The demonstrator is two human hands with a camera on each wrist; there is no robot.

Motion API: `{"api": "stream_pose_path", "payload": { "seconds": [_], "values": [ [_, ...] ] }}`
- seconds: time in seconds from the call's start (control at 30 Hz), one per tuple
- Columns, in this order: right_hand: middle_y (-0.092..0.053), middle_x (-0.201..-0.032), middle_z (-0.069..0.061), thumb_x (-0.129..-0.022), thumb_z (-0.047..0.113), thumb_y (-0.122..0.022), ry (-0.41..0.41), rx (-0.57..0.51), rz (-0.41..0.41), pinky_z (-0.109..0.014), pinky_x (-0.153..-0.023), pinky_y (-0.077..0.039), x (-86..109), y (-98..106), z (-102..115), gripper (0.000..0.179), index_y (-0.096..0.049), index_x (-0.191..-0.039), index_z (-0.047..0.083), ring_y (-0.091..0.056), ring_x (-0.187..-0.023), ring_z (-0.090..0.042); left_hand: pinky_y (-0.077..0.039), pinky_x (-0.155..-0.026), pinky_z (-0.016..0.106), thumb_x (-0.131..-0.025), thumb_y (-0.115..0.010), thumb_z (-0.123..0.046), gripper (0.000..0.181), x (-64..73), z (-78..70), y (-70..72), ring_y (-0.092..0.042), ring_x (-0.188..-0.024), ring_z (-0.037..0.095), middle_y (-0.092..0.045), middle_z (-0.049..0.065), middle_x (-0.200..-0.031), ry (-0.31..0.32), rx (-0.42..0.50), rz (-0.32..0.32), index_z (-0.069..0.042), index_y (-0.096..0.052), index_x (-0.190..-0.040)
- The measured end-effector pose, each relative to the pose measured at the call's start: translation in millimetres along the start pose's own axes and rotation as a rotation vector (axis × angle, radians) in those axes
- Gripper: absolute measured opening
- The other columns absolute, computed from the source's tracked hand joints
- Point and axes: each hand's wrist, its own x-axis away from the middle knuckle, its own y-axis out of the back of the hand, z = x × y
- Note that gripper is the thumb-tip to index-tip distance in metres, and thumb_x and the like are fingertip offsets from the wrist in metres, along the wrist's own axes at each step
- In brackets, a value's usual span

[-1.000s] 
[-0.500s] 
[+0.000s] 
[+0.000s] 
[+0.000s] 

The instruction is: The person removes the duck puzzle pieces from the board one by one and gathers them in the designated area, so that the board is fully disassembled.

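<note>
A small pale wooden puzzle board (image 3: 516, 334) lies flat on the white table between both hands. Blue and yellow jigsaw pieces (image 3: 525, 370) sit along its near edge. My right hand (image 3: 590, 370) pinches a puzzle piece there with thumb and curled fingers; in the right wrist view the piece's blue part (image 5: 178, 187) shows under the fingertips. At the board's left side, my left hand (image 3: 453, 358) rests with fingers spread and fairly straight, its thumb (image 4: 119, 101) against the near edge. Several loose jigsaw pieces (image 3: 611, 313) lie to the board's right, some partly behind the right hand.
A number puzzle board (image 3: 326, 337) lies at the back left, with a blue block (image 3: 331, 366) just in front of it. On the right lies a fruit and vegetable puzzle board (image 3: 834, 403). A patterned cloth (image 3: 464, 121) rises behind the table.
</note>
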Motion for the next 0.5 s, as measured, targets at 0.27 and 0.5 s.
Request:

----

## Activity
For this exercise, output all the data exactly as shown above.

## Answer box
The demonstrator is two human hands with a camera on each wrist; there is no robot.

Motion API: `{"api": "stream_pose_path", "payload": { "seconds": [_], "values": [ [_, ...] ] }}`
- seconds: time in seconds from the call's start (control at 30 Hz), one per tuple
- Columns, in this order: right_hand: middle_y (-0.092..0.053), middle_x (-0.201..-0.032), middle_z (-0.069..0.061), thumb_x (-0.129..-0.022), thumb_z (-0.047..0.113), thumb_y (-0.122..0.022), ry (-0.41..0.41), rx (-0.57..0.51), rz (-0.41..0.41), pinky_z (-0.109..0.014), pinky_x (-0.153..-0.023), pinky_y (-0.077..0.039), x (-86..109), y (-98..106), z (-102..115), gripper (0.000..0.179), index_y (-0.096..0.049), index_x (-0.191..-0.039), index_z (-0.047..0.083), ring_y (-0.091..0.056), ring_x (-0.187..-0.023), ring_z (-0.090..0.042); left_hand: pinky_y (-0.077..0.039), pinky_x (-0.155..-0.026), pinky_z (-0.016..0.106), thumb_x (-0.131..-0.025), thumb_y (-0.115..0.010), thumb_z (-0.123..0.046), gripper (0.000..0.181), x (-64..73), z (-78..70), y (-70..72), ring_y (-0.092..0.042), ring_x (-0.188..-0.024), ring_z (-0.037..0.095), middle_y (-0.092..0.045), middle_z (-0.049..0.065), middle_x (-0.200..-0.031), ry (-0.31..0.32), rx (-0.42..0.50), rz (-0.32..0.32), index_z (-0.069..0.042), index_y (-0.096..0.052), index_x (-0.190..-0.040)
- The measured end-effector pose, each relative to the pose measured at the call's start: translation in millimetres along the start pose's own axes and rotation as a rotation vector (axis × angle, radians) in those axes
- Gripper: absolute measured opening
- The other columns absolute, computed from the source's tracked hand joints
- Point and axes: each hand's wrist, its own x-axis away from the middle knuckle, its own y-axis out of the back of the hand, z = x × y
- Note that gripper is the thumb-tip to index-tip distance in metres, and thumb_x and the like are fingertip offsets from the wrist in metres, along the wrist's own axes at each step
- In brackets, a value's usual span

[-1.000s] 
[-0.500s] 
[+0.000s] 
[+0.000s] 
[+0.000s] 

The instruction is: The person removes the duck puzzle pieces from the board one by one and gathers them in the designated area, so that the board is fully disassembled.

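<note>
A small pale wooden puzzle board (image 3: 516, 334) lies flat on the white table between both hands. Blue and yellow jigsaw pieces (image 3: 525, 370) sit along its near edge. My right hand (image 3: 590, 370) pinches a puzzle piece there with thumb and curled fingers; in the right wrist view the piece's blue part (image 5: 178, 187) shows under the fingertips. At the board's left side, my left hand (image 3: 453, 358) rests with fingers spread and fairly straight, its thumb (image 4: 119, 101) against the near edge. Several loose jigsaw pieces (image 3: 611, 313) lie to the board's right, some partly behind the right hand.
A number puzzle board (image 3: 326, 337) lies at the back left, with a blue block (image 3: 331, 366) just in front of it. On the right lies a fruit and vegetable puzzle board (image 3: 834, 403). A patterned cloth (image 3: 464, 121) rises behind the table.
</note>
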Motion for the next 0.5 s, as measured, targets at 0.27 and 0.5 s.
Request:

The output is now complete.